Span Kind in Traces: In a typical trace waterfall, you'll see client and server spans paired together (the client span calling a service creates a server span on that service), with internal spans showing work within each service, and producer/consumer spans showing asynchronous message flows.

Status Code

Status code indicates whether an operation succeeded or failed:

  • ok – Success
  • error – Failure
  • unset – Default value, allowing backends to assign status

Attributes

Attributes provide contextual information about spans. For example, an HTTP endpoint might have attributes like http.method = GET and http.route = /projects/:id.

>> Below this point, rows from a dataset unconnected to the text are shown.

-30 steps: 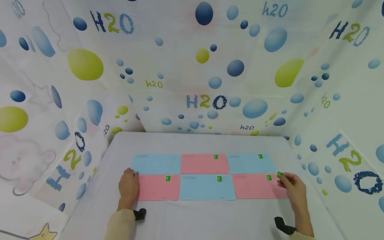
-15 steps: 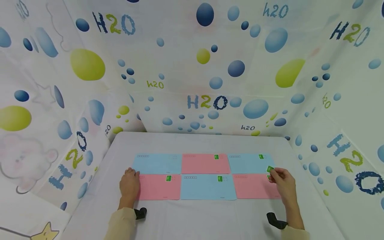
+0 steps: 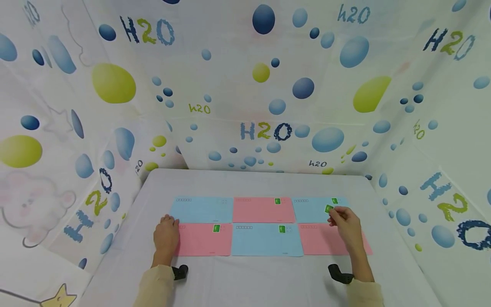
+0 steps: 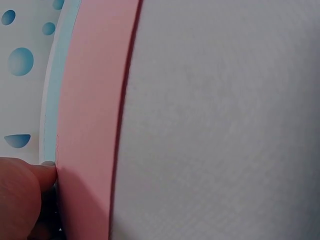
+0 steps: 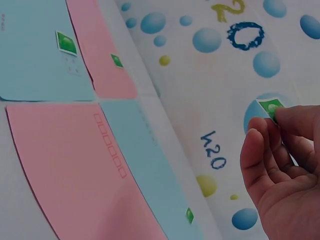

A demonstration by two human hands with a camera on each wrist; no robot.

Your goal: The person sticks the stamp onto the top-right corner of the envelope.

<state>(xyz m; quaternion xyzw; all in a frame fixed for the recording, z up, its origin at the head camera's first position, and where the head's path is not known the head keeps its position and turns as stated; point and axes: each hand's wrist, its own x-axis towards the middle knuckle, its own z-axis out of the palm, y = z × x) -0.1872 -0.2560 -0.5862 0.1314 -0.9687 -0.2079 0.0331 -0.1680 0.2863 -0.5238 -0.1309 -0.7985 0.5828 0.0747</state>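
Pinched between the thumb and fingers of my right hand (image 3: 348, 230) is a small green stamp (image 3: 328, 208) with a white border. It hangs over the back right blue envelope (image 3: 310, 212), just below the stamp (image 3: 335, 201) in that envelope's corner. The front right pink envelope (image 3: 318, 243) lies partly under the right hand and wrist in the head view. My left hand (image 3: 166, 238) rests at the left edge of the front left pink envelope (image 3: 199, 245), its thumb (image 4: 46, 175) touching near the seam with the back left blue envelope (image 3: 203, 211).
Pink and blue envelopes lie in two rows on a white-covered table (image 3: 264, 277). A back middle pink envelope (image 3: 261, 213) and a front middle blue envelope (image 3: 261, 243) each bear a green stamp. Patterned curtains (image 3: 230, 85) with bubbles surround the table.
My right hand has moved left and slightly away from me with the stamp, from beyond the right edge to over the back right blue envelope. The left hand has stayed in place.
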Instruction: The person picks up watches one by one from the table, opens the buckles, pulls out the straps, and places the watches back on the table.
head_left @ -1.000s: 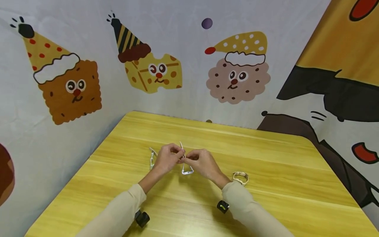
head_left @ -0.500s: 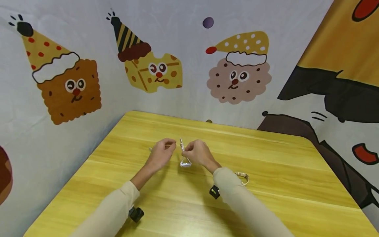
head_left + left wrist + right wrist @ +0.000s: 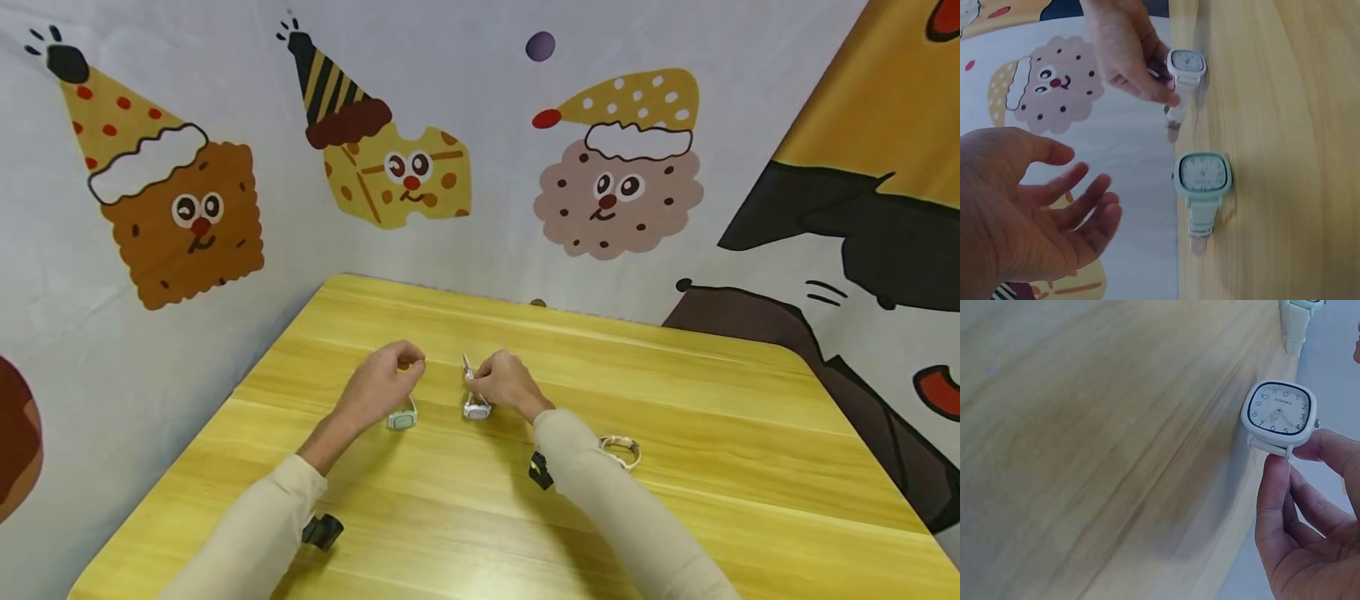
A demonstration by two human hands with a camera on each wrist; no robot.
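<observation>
My right hand (image 3: 510,385) pinches the strap of a white wristwatch (image 3: 1280,412) between thumb and fingers. The watch's rounded-square dial faces the near side, close over the table, and the strap's far end sticks up past my fingers. To the left, a mint-green wristwatch (image 3: 1204,173) stands on the table with its dial toward me and its strap behind it. My left hand (image 3: 1041,212) hovers beside and above this green watch, fingers loosely bent, holding nothing. In the head view, the hand covers part of the green strap.
A beige wristwatch (image 3: 619,439) with its strap closed in a loop lies on the wooden table (image 3: 720,500), right of my right forearm. A cloth with cartoon figures (image 3: 480,267) hangs along the far and left table edges. Both wrists carry black cameras (image 3: 322,532).
My left hand has let go of the white watch and moved left, bringing the green watch's dial into view. My right hand still holds the white watch, now a little farther from me.
</observation>
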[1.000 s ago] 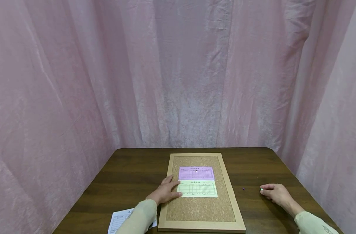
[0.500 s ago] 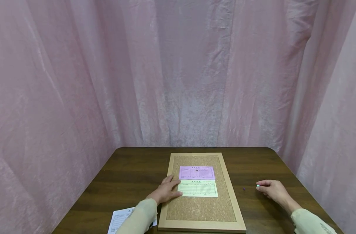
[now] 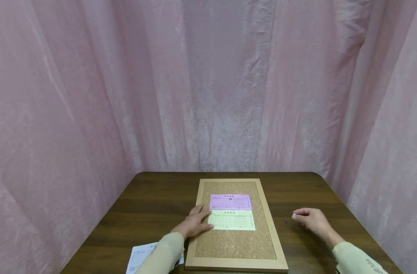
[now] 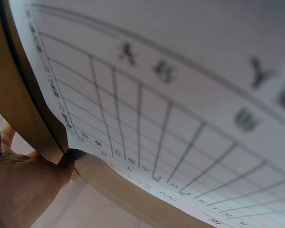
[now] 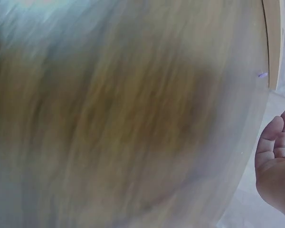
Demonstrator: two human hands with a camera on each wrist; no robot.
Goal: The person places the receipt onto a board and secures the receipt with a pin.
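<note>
A framed cork board (image 3: 234, 243) lies on the table. My left hand (image 3: 194, 223) rests over its left frame, fingertips at the left edge of a pale green printed slip (image 3: 231, 220). Just above that slip lies a purple slip (image 3: 222, 205) with a small pin on it. To the right of the board, my right hand (image 3: 312, 220) pinches a tiny pale push pin (image 3: 294, 214) between thumb and forefinger. A small purple push pin (image 3: 285, 221) lies on the table between that hand and the board. In the right wrist view the held pin cannot be made out.
A white printed slip (image 3: 140, 257) lies at the front left, partly under the left sleeve; it looms close in the left wrist view. The dark wooden table (image 3: 160, 194) extends on both sides of the board. Pink curtains (image 3: 225, 95) hang behind and beside it.
My right hand has moved left towards the board with the pale push pin, and lifted slightly. The left hand and the slips keep their places.
</note>
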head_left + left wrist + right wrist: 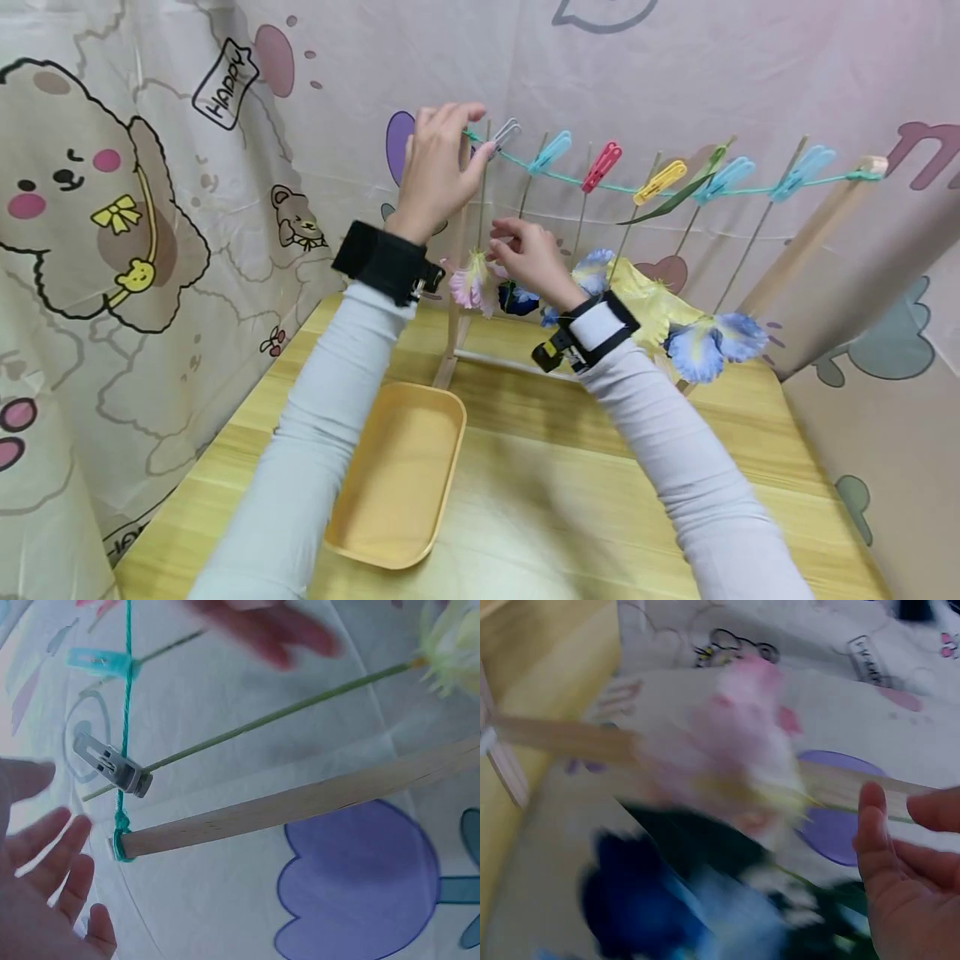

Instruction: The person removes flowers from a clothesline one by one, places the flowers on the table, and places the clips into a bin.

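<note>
Just beside the fingers of the left hand (438, 171), the grey clip (109, 761) looks like hard plastic, smooth with a dull shine, and the green cord (126, 701) it bites is twisted fibre, rough and matt; farther right of those fingers, the red clip (602, 167) and the blue clip (553, 152) look like glossier plastic, the blue one translucent. The post (300, 806) below the same fingers is bare matt wood, finely grained. Near the fingers of the right hand (536, 260), the pink flower (470, 283) has matt, cloth-like petals. Well below all the fingers, the tray (405, 471) looks like smooth satin plastic, the tabletop (510, 533) wood-grained and glossy
</note>
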The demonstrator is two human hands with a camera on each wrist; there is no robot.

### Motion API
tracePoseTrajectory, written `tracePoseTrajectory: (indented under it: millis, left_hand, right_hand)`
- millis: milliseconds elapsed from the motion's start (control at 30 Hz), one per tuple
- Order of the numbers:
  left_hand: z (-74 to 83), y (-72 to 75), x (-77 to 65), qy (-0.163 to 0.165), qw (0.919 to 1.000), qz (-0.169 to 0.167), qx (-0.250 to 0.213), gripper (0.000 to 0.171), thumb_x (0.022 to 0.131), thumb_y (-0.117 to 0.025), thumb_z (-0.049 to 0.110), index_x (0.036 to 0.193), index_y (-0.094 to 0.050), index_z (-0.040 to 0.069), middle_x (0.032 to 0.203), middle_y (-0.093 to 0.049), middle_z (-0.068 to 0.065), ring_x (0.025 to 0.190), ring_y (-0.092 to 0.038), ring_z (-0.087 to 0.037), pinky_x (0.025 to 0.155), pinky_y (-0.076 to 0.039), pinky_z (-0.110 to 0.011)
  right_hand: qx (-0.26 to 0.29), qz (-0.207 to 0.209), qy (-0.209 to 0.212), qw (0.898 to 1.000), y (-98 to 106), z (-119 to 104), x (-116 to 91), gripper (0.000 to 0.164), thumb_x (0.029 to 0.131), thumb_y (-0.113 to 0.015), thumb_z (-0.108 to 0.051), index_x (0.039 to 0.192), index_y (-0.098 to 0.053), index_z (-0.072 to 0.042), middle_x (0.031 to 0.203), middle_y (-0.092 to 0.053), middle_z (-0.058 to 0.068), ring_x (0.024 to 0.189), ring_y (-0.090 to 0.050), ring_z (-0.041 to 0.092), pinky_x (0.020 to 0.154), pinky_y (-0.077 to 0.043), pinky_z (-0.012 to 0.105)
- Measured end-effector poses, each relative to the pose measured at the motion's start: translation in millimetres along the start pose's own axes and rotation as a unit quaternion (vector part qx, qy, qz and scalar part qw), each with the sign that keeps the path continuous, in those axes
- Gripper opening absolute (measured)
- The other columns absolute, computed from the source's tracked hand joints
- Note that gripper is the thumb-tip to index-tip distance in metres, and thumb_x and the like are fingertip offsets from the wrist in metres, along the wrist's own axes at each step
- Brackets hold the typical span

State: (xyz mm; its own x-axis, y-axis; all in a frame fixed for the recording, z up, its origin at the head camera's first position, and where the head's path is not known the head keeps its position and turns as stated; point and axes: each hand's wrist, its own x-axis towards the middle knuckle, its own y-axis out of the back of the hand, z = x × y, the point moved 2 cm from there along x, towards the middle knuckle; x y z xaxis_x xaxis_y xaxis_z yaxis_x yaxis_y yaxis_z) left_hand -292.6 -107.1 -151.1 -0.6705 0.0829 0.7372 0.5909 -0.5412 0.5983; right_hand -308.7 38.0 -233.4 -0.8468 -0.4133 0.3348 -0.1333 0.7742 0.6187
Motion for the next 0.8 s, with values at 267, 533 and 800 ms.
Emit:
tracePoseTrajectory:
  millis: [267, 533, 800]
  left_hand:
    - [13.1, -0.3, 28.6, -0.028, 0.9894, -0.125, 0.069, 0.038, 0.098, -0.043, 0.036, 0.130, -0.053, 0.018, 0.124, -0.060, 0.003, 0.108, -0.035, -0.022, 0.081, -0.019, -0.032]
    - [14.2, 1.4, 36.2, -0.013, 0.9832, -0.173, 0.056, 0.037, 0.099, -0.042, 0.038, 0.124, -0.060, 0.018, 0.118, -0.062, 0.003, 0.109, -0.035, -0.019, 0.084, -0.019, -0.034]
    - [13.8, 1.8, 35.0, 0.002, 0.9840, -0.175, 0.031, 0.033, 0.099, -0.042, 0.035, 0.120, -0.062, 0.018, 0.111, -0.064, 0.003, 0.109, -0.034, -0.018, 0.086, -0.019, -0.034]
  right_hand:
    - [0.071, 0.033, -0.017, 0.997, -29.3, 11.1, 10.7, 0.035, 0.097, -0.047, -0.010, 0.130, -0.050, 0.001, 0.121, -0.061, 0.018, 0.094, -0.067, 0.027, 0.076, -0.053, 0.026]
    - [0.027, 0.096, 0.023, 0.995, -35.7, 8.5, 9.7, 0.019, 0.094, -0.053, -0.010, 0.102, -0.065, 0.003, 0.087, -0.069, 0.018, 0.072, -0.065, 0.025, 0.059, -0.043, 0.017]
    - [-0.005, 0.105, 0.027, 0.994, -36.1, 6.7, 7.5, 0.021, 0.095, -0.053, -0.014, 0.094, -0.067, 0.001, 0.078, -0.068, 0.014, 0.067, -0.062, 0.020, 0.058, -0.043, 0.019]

While you can name attributes freely, use semantic attribute conventions for common operations to ensure consistency across systems.

Events

Events are timestamped annotations with attributes that lack an end time (and therefore no duration). They typically represent exceptions, errors, logs, and messages, though you can create custom events as well.

Context

Span context carries information about a span as it propagates through different components and services. It includes:

  • Trace ID: Globally unique identifier for the entire trace (128-bit / 16 bytes, shared by all spans in the trace)
  • Span ID: Unique identifier for a specific span within a trace (64-bit / 8 bytes)
  • Trace flags: Properties such as sampling status (8-bit field, where 01 = sampled)
  • Trace state: Optional vendor-specific or application-specific data

Context maintains continuity and correlation of spans within a distributed system, allowing services to associate their spans with the correct trace and providing end-to-end visibility.

Span Structure Example

Here's a complete JSON representation of a span showing all key fields:

json
{
  "traceId": "5b8efff798038103d269b633813fc60c",
  "spanId": "eee19b7ec3c1b174",
  "parentSpanId": "eee19b7ec3c1b173",
  "name": "GET /api/users/:id",
  "kind": "SERVER",
  "startTimeUnixNano": 1704067200000000000,
  "endTimeUnixNano": 1704067200150000000,
  "attributes": [
    {
      "key": "http.method",
      "value": { "stringValue": "GET" }
    },
    {
      "key": "http.route",
      "value": { "stringValue": "/api/users/:id" }
    },
    {
      "key": "http.status_code",
      "value": { "intValue": 200 }
    },
    {
      "key": "service.name",
      "value": { "stringValue": "user-service" }
    }
  ],
  "events": [
    {
      "timeUnixNano": 1704067200050000000,
      "name": "database.query.start",
      "attributes": [
        {
          "key": "db.statement",
          "value": { "stringValue": "SELECT * FROM users WHERE id = ?" }
        }
      ]
    },
    {
      "timeUnixNano": 1704067200100000000,
      "name": "cache.lookup",
      "attributes": [
        {
          "key": "cache.hit",
          "value": { "boolValue": true }
        }
      ]
    }
  ],
  "status": {
    "code": "STATUS_CODE_OK"
  },
  "resource": {
    "attributes": [
      {
        "key": "service.name",
        "value": { "stringValue": "user-service" }
      },
      {
        "key": "service.version",
        "value": { "stringValue": "1.2.3" }
      },
      {
        "key": "host.name",
        "value": { "stringValue": "prod-server-01" }
      }
    ]
  }
}

This span shows:

  • Duration: 150ms (from start to end time)
  • Parent relationship: Connected to parent span via parentSpanId
  • Attributes: HTTP request details and service information
  • Events: Two timestamped events during execution (database query and cache lookup)
  • Status: Successful operation
  • Resource: Service and host metadata

Context Propagation

Context propagation ensures that trace IDs, span IDs, and other metadata consistently propagate across services and components. OpenTelemetry handles both in-process and distributed propagation.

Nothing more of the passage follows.